Abstract

ATP released into the bloodstream regulates immune responses and other physiological functions. Excessive accumulation of extracellular ATP interferes with these functions, andelevated plasma ATP levels could indicate infections and other pathological disorders. However, there is considerable disagreement about what constitutes normal plasma ATP levels. Therefore, we optimized a method to accurately assess ATP concentrations in blood. We found that rapid chilling of heparinized blood samples is essential to preserve in vivo ATP levels and that differential centrifugation minimizes inadvertent ATP release due to cell damage and mechanical stress. Plasma samples were stabilized with perchloric acid, etheno-derivatized, and delipidated for sensitive analysis of ATP and related compounds using high-performance liquid chromatography (HPLC) and fluorescence detection.
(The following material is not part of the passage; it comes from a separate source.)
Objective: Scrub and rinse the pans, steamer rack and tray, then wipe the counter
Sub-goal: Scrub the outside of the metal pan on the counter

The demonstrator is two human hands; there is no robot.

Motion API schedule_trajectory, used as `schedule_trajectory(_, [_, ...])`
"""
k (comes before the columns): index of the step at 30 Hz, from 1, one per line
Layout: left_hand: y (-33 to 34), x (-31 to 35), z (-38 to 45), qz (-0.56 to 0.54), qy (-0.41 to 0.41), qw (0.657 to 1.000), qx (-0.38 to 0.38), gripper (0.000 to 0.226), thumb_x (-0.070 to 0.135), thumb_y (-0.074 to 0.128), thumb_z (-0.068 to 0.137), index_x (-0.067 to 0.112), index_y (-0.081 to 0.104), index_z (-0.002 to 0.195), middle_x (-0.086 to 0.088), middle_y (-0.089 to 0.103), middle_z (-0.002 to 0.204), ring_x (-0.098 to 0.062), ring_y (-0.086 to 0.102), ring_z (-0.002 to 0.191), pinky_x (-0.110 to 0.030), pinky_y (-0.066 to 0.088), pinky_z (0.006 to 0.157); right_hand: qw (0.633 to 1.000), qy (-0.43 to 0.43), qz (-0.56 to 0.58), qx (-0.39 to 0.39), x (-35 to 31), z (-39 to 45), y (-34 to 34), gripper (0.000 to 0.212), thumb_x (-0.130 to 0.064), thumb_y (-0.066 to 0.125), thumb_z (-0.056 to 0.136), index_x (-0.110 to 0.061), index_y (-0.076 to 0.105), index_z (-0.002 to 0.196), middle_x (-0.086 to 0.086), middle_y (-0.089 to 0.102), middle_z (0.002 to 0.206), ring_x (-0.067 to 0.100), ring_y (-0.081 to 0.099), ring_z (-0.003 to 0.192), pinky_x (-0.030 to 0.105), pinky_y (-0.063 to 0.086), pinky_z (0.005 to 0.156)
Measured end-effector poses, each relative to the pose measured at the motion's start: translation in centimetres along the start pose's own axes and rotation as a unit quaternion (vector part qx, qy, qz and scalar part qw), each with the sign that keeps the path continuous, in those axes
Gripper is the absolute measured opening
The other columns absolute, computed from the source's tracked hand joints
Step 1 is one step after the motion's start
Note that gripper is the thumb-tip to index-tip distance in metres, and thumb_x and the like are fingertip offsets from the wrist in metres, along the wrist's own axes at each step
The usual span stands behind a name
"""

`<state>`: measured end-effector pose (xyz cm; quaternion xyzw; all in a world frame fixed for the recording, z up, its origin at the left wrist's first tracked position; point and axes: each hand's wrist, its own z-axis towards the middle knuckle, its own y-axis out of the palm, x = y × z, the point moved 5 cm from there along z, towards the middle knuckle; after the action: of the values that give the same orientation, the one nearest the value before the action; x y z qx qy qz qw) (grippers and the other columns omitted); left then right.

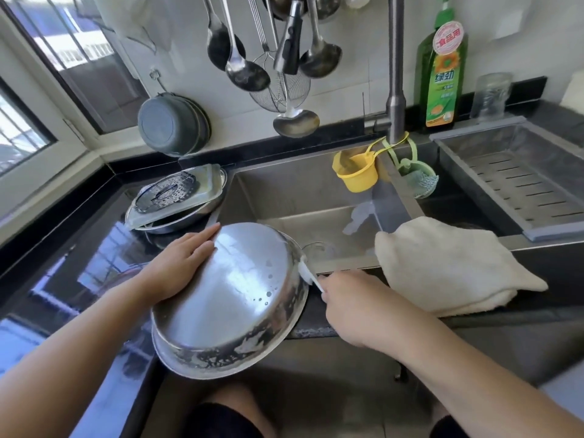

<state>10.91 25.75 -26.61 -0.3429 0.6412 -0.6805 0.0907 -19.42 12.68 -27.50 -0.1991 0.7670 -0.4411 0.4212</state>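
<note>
The left hand (181,267) lies flat, fingers straight, steadying an upturned steel pan (229,300) tilted over the sink's (284,191) front edge; the right hand (350,306) grips a white brush (308,275) against the pan's rim. I judge the task early: this pan is mid-scrub (residue rings its rim). Beside the sink on the bench (79,248) wait one more pan (177,221), one tray (202,191) and one steamer rack (167,192), stacked. One folded cloth (448,273) lies unused; wiping remains.
</note>
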Motion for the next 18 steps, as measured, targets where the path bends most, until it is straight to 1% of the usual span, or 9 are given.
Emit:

We measured 33 ± 20nM ATP, 90 ± 45nM ADP, 100 ± 55nM AMP, and 81 ± 51nM adenosine in the blood of healthy human adults (n = 10). In critically ill patients, ATP levels were 6 times higher than in healthy subjects. The anticoagulant greatly affected results. ATP levels were nearly 8 times higher in EDTA plasma than in heparin plasma, while AMP levels were 3 times lower and adenosine was entirely absent in EDTA plasma. If EDTA blood was not immediately chilled, ATP, ADP, and AMP levels continued to rise, which indicates that EDTA interferes with the endogenous mechanisms that regulate plasma adenylate levels. Our optimized method eliminates artifacts that prevent accurate determination of plasma adenylates and will be useful for studying mechanisms that regulate adenylate levels and for monitoring of pathological processes in patients with infections and other diseases.